Being compliant to regulation is not the same thing as being protected. Enterprises can no longer be satisfied with a “check the box” mentality. Regulation is a good start, but by no means does it comprehensively cover a company’s security measures.
Once companies change the “check the box” mentality towards cybersecurity, the realize that the threats that their businesses are facing aren’t necessarily ones that fit into a checklist or a framework. That’s why preventative measures are not enough.
Let’s go back to the castle analogy: you have a well-fortified castle but you’re not dealing with an enemy that’s knocking on your gate anymore. You’re looking at enemies that are wearing your uniforms, or drones that are attacking from above – a more sophisticated intruder that you can’t prevent from getting in. What can you do? You need to identify them, and respond to them in a timely manner, before they can deal your castle significant damage.
The Way Forward: Early Detection and Response
Organizations need to baseline their environment and determine who has access to which areas and what information.
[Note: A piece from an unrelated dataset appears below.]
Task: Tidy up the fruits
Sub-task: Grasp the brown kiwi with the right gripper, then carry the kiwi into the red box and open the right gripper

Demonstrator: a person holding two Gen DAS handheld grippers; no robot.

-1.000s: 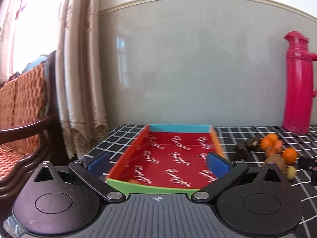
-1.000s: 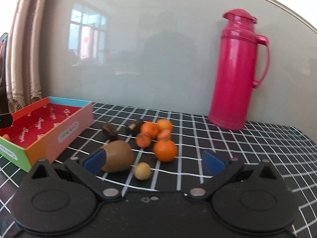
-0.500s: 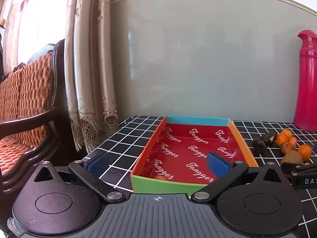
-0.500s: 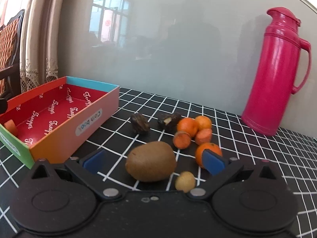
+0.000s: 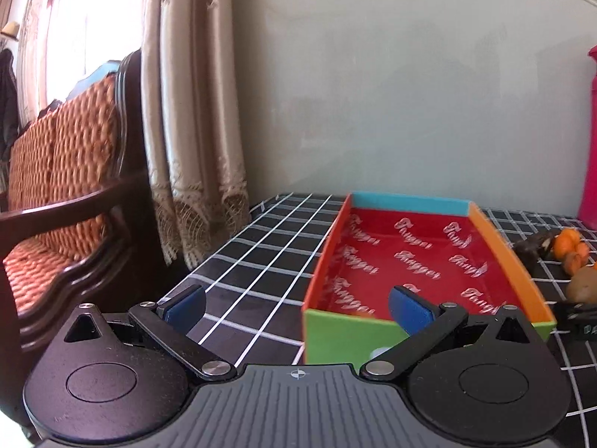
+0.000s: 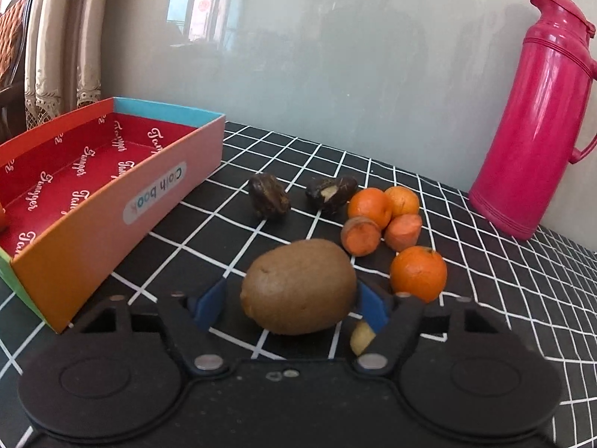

Can you see your environment? Are you aware of where your servers are and what’s on your servers? Where is your sensitive information? Who is allowed to access what information?
We help organizations create that baseline so they can see, with the help of analytics, if something is going wrong in real time. For example, if an employee’s credentials are compromised, any new activity from that account is and should be a red flag.
Today, organizations needs to invest in security intelligence and have a set of security analytical tools. As services become more interconnected and as more data is generated, there is an increasing need to shift to a combination of machine and user analytics. Let the machines analyze the thousands or millions of logs generated and have it identify the unusual occurrences.
This way, we can reduce the time to detect and the time to respond. These are the critical factors when it comes to cyber security: When you realize that they are going to get in, then you need to kick them out before they can do any real damage.